One important criterion used for selecting Turkey, or for that matter, any country, was the issue of safety and security and “whether it is generally safe for the students at the university as they walk around the community where the centre will be located. And English is not only the chosen language for the curriculum itself but it is also used in the resident and eating halls. Another criterion is if there is a strong Rotary and Rotaract presence in the region, and that is a filter, because this provides the ability to host families. All these criteria the Rotarians in Turkey fulfilled.”
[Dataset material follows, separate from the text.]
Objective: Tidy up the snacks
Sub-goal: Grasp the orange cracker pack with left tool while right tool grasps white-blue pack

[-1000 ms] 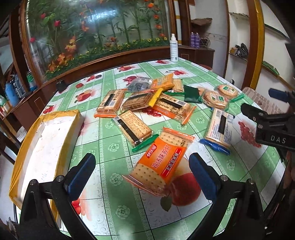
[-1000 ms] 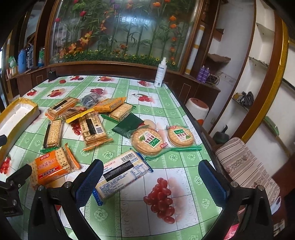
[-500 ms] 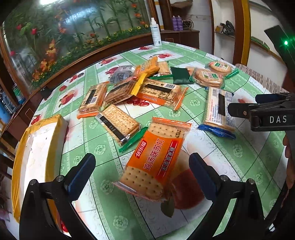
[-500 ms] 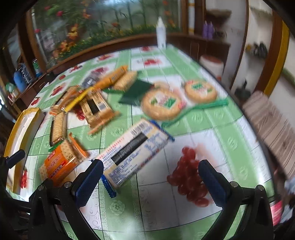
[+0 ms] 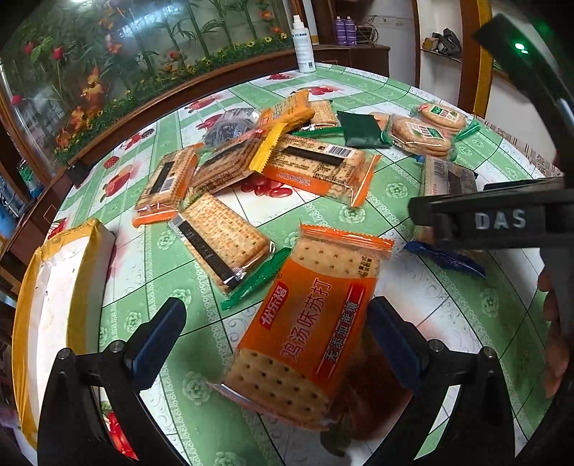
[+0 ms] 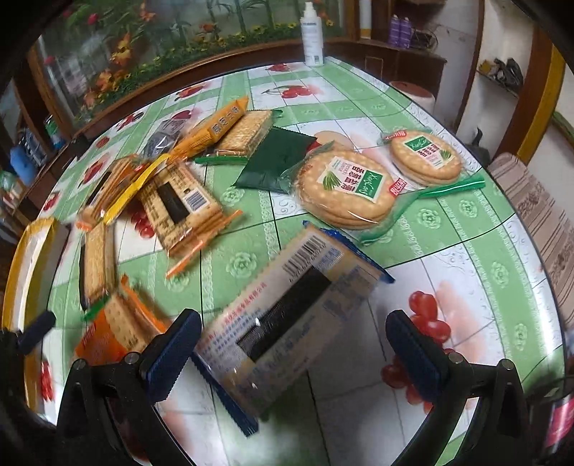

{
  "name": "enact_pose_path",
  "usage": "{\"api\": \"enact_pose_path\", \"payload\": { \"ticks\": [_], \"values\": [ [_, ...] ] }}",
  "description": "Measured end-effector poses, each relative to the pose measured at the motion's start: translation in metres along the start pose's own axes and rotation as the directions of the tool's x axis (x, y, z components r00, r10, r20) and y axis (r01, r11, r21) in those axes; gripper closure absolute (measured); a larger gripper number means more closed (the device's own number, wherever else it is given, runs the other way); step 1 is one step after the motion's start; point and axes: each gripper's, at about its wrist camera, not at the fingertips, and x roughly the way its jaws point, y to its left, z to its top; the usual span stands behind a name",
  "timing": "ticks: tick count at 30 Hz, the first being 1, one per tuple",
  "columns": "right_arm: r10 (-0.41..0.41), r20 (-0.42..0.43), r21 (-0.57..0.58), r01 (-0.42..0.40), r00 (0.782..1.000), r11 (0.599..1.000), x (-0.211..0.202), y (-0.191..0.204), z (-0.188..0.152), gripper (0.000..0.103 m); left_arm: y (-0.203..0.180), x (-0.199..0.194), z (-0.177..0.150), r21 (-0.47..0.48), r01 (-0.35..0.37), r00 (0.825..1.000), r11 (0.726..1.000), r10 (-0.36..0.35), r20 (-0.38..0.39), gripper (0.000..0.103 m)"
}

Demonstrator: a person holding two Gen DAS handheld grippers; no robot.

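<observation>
The left gripper [image 5: 274,331] hangs with its jaws spread wide on either side of the orange soda-cracker packet [image 5: 306,324], which lies flat on the green fruit-print tablecloth [image 5: 394,186] at the near edge of the table, neither pad touching the wrapper. The right gripper [image 6: 290,346] is likewise wide open, straddling the near end of the blue-edged cracker packet [image 6: 290,319], which lies barcode side up just right of the orange one. To take each packet well, I would lower the pads level with the packet's long sides and close across the narrow width, gently, since the crackers inside look brittle and the film is slippery. Farther out, a loose heap of clear-wrapped cracker packs [image 5: 222,243], a dark green sachet [image 6: 276,161] and two packs of round scallion biscuits [image 6: 344,193] lie scattered mid-table, with a white spray bottle [image 6: 311,34] at the far edge. At the left edge sits a shallow white box with yellow-taped rims [image 5: 53,286], probably where the snacks go; what shows of its interior holds nothing.
</observation>
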Motion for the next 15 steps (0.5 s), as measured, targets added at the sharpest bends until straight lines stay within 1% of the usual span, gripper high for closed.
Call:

In addition, added Lunsford, the trustees also look for universities which already have a presence in the area of peace and conflict resolution. “And finally, the most important thing pertains to the ability to enter the country rather easily, equal access regardless of gender, region and easy obtainment of the visa. As the TRF task force went through the criteria, Turkey met these requirements.”
Finally, he added, the university chosen also met the criteria of the donor; “this is the second most significant gift that TRF has ever received so the feelings and desires of the donors mattered.” Similar criteria are likely to be applied while choosing the next peace centre to come up “in your part of the world,” Lunsford added.
Shedding some light on the next peace centre to be set up by TRF in Asia, vice-chair Pandya said, “I am happy to share that India is one of the contenders, and Symbiosis from Pune has put up an expression of interest in putting up such a peace centre. Two more universities, one in Bengaluru and another in Odisha, are also eager to setting up their expression of interest and if all of us work together, I am optimistic that probably the next Rotary peace centre will come up in India!”